Instructions to follow —
Each line of the data below from the one holding "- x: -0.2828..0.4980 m" to the one holding "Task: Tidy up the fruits", inclusive, is to be reproduced exactly; no other line belongs in the answer.

Data listing —

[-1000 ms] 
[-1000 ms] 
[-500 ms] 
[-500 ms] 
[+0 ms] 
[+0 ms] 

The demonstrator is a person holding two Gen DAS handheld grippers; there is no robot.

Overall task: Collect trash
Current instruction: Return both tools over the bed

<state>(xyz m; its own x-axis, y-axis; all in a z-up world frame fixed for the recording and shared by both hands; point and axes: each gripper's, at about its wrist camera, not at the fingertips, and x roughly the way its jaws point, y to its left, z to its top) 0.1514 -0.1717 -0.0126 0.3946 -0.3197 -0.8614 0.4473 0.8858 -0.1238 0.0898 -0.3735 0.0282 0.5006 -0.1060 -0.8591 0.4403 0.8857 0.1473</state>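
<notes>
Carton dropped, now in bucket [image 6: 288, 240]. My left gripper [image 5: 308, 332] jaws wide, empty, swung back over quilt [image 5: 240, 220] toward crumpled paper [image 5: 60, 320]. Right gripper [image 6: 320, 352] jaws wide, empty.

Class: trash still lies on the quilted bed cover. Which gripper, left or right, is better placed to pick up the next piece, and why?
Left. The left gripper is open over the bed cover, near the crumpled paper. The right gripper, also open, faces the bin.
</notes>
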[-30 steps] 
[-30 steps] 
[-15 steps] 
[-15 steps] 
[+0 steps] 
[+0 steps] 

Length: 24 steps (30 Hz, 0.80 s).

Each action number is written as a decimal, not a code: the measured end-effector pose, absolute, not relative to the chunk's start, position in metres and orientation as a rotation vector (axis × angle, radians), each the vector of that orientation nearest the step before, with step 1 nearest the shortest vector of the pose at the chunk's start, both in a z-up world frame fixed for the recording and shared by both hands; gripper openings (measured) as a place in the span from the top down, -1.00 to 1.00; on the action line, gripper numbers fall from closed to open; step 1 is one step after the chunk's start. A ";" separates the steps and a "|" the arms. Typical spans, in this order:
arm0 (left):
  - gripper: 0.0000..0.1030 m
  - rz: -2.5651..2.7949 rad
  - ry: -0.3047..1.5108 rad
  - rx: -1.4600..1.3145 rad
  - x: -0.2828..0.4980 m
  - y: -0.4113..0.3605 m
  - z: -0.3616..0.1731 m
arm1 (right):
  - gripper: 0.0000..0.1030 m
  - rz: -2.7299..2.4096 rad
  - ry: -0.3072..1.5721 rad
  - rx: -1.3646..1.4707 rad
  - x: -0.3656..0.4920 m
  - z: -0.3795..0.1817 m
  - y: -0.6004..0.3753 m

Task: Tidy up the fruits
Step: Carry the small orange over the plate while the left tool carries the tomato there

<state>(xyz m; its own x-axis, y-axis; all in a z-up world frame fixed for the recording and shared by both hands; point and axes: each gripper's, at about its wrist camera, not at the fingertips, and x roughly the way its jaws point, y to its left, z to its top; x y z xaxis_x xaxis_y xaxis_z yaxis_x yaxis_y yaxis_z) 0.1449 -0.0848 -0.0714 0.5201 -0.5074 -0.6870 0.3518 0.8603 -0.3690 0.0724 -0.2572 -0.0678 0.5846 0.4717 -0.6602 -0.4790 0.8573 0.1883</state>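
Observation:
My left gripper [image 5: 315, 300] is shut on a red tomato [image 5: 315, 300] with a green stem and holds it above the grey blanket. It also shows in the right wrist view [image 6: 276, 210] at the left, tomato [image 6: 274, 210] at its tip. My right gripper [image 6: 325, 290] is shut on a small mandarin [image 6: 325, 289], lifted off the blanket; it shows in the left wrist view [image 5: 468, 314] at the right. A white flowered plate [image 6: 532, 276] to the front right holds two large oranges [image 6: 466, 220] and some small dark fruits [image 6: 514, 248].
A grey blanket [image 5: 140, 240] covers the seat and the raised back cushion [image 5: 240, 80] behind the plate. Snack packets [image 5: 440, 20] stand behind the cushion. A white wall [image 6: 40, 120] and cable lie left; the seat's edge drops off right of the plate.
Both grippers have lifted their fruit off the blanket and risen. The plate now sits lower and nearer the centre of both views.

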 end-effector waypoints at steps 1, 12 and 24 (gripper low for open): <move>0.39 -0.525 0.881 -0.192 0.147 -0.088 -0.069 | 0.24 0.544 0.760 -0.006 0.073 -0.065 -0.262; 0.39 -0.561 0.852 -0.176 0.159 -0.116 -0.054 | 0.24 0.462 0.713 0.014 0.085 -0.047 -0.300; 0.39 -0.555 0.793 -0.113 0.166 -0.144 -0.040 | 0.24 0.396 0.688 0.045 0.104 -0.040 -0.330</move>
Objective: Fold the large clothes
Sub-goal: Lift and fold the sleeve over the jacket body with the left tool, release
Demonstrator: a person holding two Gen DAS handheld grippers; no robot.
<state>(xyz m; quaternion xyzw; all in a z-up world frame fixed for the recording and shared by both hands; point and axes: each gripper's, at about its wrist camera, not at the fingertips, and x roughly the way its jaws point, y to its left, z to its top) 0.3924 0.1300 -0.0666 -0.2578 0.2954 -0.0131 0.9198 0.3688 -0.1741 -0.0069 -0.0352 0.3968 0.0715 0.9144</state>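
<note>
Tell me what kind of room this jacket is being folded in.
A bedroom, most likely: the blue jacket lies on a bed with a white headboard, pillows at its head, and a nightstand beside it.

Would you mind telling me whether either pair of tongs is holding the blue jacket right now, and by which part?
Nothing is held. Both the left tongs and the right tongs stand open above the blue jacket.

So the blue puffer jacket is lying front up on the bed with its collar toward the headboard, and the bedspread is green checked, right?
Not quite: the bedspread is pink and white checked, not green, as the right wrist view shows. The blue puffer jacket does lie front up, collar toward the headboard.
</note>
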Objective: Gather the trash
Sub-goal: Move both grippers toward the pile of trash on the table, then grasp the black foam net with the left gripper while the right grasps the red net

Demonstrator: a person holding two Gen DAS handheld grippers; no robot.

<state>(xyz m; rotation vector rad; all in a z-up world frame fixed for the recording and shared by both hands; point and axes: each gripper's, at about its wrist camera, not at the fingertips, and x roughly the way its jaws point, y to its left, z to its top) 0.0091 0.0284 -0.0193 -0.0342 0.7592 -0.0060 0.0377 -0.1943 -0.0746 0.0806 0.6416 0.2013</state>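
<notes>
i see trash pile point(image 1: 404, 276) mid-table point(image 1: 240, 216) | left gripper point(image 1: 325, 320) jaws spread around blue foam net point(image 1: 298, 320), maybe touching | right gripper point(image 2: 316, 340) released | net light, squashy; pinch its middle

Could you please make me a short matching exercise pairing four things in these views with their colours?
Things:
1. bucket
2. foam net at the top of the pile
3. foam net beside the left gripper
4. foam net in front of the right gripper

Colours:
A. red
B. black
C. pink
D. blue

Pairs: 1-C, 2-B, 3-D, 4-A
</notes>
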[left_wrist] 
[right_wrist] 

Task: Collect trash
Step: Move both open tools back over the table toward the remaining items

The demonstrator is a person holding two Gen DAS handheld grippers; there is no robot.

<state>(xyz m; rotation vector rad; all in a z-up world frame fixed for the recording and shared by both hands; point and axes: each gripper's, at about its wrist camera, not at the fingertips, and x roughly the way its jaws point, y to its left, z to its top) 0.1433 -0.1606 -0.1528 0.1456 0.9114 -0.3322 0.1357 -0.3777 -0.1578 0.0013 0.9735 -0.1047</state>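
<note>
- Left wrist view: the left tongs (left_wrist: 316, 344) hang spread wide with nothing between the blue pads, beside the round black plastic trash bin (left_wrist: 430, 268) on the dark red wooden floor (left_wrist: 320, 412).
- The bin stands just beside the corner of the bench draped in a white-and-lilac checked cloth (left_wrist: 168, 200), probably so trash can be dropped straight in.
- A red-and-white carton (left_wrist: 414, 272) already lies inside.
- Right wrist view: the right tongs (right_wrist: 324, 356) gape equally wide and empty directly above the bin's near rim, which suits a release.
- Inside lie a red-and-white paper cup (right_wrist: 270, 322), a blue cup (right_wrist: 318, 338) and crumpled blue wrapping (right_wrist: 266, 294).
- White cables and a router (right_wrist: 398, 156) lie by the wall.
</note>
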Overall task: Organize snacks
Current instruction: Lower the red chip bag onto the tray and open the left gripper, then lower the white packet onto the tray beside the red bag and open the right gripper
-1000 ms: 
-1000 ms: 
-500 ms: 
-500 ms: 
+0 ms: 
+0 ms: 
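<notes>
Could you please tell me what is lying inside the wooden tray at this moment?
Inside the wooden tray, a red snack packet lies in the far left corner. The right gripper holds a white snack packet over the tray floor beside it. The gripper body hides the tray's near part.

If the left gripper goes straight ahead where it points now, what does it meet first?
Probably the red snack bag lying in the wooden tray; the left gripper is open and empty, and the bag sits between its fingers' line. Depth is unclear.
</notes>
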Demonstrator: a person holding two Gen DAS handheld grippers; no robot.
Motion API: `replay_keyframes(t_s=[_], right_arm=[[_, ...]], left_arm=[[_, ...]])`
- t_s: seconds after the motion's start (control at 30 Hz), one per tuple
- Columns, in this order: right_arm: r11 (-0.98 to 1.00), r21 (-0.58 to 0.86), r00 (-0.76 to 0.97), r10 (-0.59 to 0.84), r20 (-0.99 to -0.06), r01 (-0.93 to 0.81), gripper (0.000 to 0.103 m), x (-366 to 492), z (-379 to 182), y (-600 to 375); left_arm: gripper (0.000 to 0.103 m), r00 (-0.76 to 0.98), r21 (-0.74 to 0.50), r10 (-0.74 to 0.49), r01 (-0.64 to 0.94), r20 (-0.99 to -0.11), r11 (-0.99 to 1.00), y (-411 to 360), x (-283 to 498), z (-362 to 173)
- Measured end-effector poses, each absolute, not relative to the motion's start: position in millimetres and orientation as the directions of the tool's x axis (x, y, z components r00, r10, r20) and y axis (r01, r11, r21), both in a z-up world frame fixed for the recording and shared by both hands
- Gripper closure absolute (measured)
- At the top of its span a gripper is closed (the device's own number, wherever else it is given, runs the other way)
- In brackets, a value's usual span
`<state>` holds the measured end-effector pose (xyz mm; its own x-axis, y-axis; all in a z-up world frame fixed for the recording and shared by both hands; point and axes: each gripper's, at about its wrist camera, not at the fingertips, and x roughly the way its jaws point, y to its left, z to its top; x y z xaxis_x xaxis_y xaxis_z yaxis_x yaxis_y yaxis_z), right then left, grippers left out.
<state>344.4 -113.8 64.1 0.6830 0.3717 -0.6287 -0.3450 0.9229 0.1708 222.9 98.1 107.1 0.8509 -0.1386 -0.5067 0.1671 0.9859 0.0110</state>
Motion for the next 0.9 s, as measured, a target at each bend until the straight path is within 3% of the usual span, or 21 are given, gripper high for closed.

Your response —
  - x: -0.2828..0.4980 m
  - y: -0.4113..0.3605 m
  - z: -0.3616..0.1731 m
arm1 (right):
  - gripper: 0.0000..0.1030 m
  - rz: -2.7299..2.4096 rad
  - ry: -0.3072..1.5721 rad
  - rx: -1.3646..1.4707 rad
  - x: -0.3656..0.4920 m
  - z: -0.3795..0.1817 m
  - y: -0.6004..0.3753 m

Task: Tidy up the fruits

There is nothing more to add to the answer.